Master – the system running Jmeter in non-GUI mode, which controls the test
Slave – the system running jmeter-server, which takes commands from the master and send requests to the target system(s)
Target – the webserver we plan to stress test
Test Steps
Make sure all VMs and machines installed JDK1.8
Unzip Jmeter package to any a directory
Config jmeter configuration file (
- Add slave IP to “remote_hosts” in configuration, suggest to remove 127.0.0.1 or localhost as slave
- Increase the value of “jmeter.exit.check.pause”, which default value is 2000ms if the JVM has failed to exit.
On the slave systems, go to jmeter/bin directory and execute “jmeter-server.bat”
On the master system, execute the command to start testing in JMeter non-GUI mode
jmeter -n -r -t testplan.jmx -l report.csv
To show aggregate report, add an aggregate report then choose the report.csv. Try again if report show abnormally.
Test Results
Indicator definitions:
Samples - the number of http request ran for given thread.
Average - the average time of a set of results.
Median - the time in the middle of a set of results. 50% of the samples took no more than this time; the remainder took at least as long.
90% Line - 90% of the samples took no more than this time. The remaining samples took at least as long as this.

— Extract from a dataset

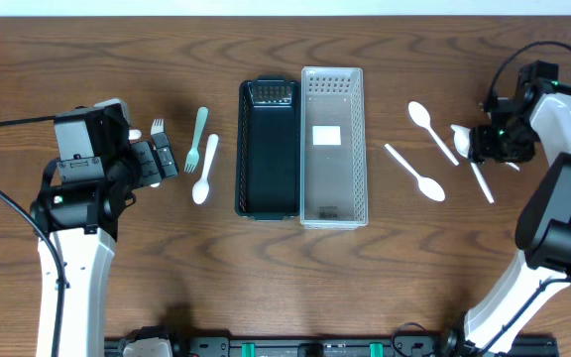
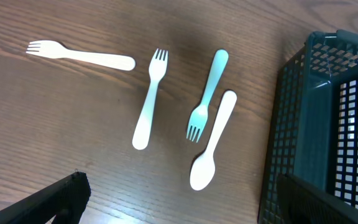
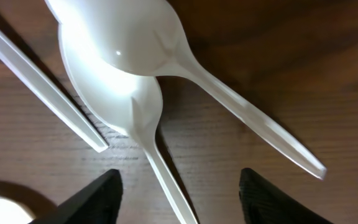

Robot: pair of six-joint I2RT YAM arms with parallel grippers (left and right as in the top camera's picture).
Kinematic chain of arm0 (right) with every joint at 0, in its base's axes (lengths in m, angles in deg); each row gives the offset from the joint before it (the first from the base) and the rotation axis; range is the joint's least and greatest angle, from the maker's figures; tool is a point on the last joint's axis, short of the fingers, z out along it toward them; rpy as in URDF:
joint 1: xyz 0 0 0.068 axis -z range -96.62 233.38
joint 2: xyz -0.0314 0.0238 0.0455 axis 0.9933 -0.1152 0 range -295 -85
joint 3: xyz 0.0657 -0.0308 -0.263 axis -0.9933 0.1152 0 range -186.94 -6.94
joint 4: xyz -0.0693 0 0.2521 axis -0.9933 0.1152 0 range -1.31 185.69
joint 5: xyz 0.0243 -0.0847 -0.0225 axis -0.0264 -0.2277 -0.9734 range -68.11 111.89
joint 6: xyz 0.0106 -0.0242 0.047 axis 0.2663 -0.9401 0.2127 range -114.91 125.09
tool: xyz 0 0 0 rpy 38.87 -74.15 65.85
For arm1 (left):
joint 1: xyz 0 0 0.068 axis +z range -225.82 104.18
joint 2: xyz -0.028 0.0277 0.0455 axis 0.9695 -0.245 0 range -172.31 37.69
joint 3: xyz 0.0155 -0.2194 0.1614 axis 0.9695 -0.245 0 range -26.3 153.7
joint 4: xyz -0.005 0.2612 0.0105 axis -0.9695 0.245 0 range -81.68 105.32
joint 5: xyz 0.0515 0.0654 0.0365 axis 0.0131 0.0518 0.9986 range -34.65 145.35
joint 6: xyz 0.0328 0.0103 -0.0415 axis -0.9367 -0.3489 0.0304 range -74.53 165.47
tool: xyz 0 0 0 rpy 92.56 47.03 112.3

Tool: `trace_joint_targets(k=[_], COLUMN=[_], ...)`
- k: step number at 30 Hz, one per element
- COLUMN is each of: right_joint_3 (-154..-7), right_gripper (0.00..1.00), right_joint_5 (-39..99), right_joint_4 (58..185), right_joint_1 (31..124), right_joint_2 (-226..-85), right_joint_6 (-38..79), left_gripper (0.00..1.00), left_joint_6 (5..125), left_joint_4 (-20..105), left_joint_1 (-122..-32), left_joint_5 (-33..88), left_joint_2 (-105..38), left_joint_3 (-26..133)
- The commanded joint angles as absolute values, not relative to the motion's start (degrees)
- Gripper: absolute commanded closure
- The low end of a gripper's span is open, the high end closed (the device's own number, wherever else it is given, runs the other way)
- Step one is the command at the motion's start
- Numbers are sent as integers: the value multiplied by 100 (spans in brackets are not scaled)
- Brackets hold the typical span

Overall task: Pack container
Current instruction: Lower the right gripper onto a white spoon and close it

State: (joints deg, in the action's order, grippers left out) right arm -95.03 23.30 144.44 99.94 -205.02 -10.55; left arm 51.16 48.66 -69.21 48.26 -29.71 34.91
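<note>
My right tool (image 3: pixel 179 186) stands spread wide at the surface's (image 1: pixel 117 59) 3 o'clock, gripping nothing. Two overlapping white spoons (image 3: pixel 114 68) lie beneath it, one handle running through its gap. My left tool (image 2: pixel 179 190), also spread and empty, hovers at 9 o'clock over the forks (image 2: pixel 149 99). The dark basket (image 1: pixel 269 149) and clear basket (image 1: pixel 333 149) sit touching at centre.

No legible text, brand, number or sign was visible in any view. A white rectangular patch (image 1: pixel 325 136) sat inside the clear basket (image 1: pixel 363 149) at the centre of the overhead frame. No print could be read on it.
</note>
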Motion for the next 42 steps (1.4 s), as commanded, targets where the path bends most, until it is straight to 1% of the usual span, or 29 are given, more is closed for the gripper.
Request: trace_joint_targets(k=[1,7,11,13,15,21,24,28,32,33,34,39,42], right_joint_3=[-9558,-9530,-9528,-9528,-9528,-9525,-9525,-9525,-9525,-9525,-9525,-9562,-9637], right_gripper=[41,50,63,66,72,73,76,85,90,96,99,99,99], right_joint_5=[2276,2216,2081,1935,1908,1908,1908,1906,1906,1906,1900,1865,1867], right_joint_4=[14472,14457,14407,14398,14396,14378,14411,14575,14678,14693,14713,14848,14979], right_joint_1=[9902,9861,9830,9830,9830,9804,9762,9653,9539,9518,9502,9498,9498], right_joint_2=[-20699,-20769,-20773,-20780,-20782,-20793,-20793,-20793,-20793,-20791,-20791,-20708,-20446], right_joint_6=[-990,-810,-721,-552,-500,-441,-415,-373,-371,-347,-270,186,228], left_gripper=[2,2,2,2,2,2,2,2,2,1,2,2,2], left_joint_6=[5018,5018,5018,5018,5018,5018,5018,5018,5018,5018,5018,5018,5018], left_joint_4=[4881,4881,4883,4881,4881,4881,4881,4881,4881,4881,4881,4881,4881], left_joint_1=[-6899,-6899,-6899,-6899,-6899,-6899,-6896,-6899,-6899,-6899,-6899,-6899,-6899], left_joint_5=[4896,4896,4896,4896,4896,4896,4896,4896,4896,4896,4896,4896,4896], left_joint_2=[-3010,-3010,-3010,-3010,-3010,-3010,-3010,-3010,-3010,-3010,-3010,-3010,-3010], left_joint_3=[3609,3609,3609,3609,3609,3609,3609,3609,3609,3609,3609,3609,3609])
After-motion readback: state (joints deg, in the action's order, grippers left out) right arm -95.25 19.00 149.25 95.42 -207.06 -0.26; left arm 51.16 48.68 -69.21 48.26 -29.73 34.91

95% Line - 95% of the samples took no more than this time. The remaining samples took at least as long as this.
99% Line - 99% of the samples took no more than this time. The remaining samples took at least as long as this.
Min - The shortest time for the samples with the same label.

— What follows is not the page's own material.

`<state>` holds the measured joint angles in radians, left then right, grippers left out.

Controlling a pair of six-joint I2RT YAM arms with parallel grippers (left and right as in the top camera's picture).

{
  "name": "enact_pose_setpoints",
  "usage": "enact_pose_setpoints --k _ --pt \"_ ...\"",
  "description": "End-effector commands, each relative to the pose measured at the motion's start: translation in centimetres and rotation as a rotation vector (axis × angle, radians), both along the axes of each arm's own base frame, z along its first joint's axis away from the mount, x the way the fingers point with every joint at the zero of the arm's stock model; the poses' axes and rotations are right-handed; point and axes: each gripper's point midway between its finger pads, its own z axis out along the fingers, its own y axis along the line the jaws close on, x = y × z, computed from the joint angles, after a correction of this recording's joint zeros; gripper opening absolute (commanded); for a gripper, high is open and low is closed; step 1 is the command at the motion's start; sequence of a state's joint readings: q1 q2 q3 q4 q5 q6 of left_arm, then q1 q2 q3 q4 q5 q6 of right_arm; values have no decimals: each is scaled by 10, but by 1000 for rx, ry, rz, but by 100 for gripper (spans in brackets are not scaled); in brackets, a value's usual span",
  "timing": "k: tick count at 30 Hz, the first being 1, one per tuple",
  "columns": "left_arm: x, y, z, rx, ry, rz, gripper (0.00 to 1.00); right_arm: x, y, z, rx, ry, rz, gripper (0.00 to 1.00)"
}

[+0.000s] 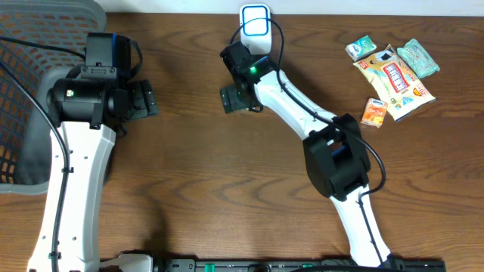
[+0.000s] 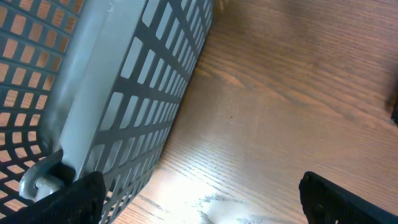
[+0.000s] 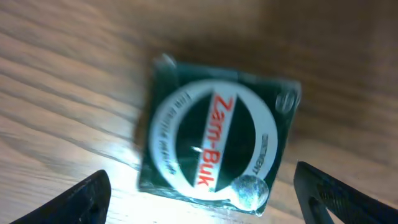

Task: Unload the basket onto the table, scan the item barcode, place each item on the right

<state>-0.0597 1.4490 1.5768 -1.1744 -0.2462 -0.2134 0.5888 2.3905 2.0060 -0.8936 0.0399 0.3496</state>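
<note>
Directly under the right wrist camera lies a small dark green square Zam-Buk ointment pack with a white round label (image 3: pixel 219 149), flat on the brown wooden table (image 3: pixel 56 81), in the middle of that frame. Both fingertips of the right gripper (image 3: pixel 202 196) stand wide at the lower corners, with the pack between them but not touched. In the overhead view this gripper (image 1: pixel 240 97) hangs at the upper centre, just below the white barcode scanner (image 1: pixel 255 21). At the left, the left gripper (image 1: pixel 142 102) is wide open and empty, beside the grey plastic lattice basket (image 2: pixel 124 93).

Risk, as I judge it: the pack lies low and flat, so closing fingers may slide over it or push it away. The shiny wrapping can also slip.
</note>
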Motion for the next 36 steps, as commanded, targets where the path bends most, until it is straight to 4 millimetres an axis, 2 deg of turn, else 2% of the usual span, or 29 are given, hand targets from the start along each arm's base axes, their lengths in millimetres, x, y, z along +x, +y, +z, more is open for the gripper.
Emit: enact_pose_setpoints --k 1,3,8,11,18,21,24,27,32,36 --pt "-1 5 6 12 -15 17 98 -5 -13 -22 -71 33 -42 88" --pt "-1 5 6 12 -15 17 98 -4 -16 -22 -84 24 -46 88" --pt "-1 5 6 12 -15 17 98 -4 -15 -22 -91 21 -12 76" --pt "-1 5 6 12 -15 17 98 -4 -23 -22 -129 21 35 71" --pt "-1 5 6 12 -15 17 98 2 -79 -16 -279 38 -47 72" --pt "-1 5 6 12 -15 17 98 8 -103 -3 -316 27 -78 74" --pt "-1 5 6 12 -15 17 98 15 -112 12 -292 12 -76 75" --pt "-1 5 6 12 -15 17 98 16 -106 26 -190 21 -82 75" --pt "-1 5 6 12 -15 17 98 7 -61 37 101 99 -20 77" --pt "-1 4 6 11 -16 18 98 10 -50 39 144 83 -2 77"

Max - The longest time for the samples with the same label.
Error % - Percent of requests with errors.
Throughput - The number of requests per seconds that are sent to test machine during the test.
KB/sec - The throughput measured in Kilobytes per second.
Load test with 8 VMs 4 salves in HF, 4 salves in HZ
1.1 Each VM sends 500 concurrent requests1.2 Each VM send 1000 concurrent requests
Load test with 72 VMs in US
2.1 Each VM sends 500 concurrent requests2.2 Each VM sends 600 concurrent requests
2.3 Each VM sends 1000 concurrent requests
Notes
Estimate the available BW for testing need think about some factors, to avoid unnecessary troubles.
Currently, Total network bandwidth(BW) is XXX Mbps in HF site, HZ site has the same.
We take advice from IT guys, about YYYMbps can be used for this testing.
500 concurrent requests will generate 3MB data traffic per second (24Mbps) after test in my machine,
so it is why we only use 4 VMs in HF/HZ.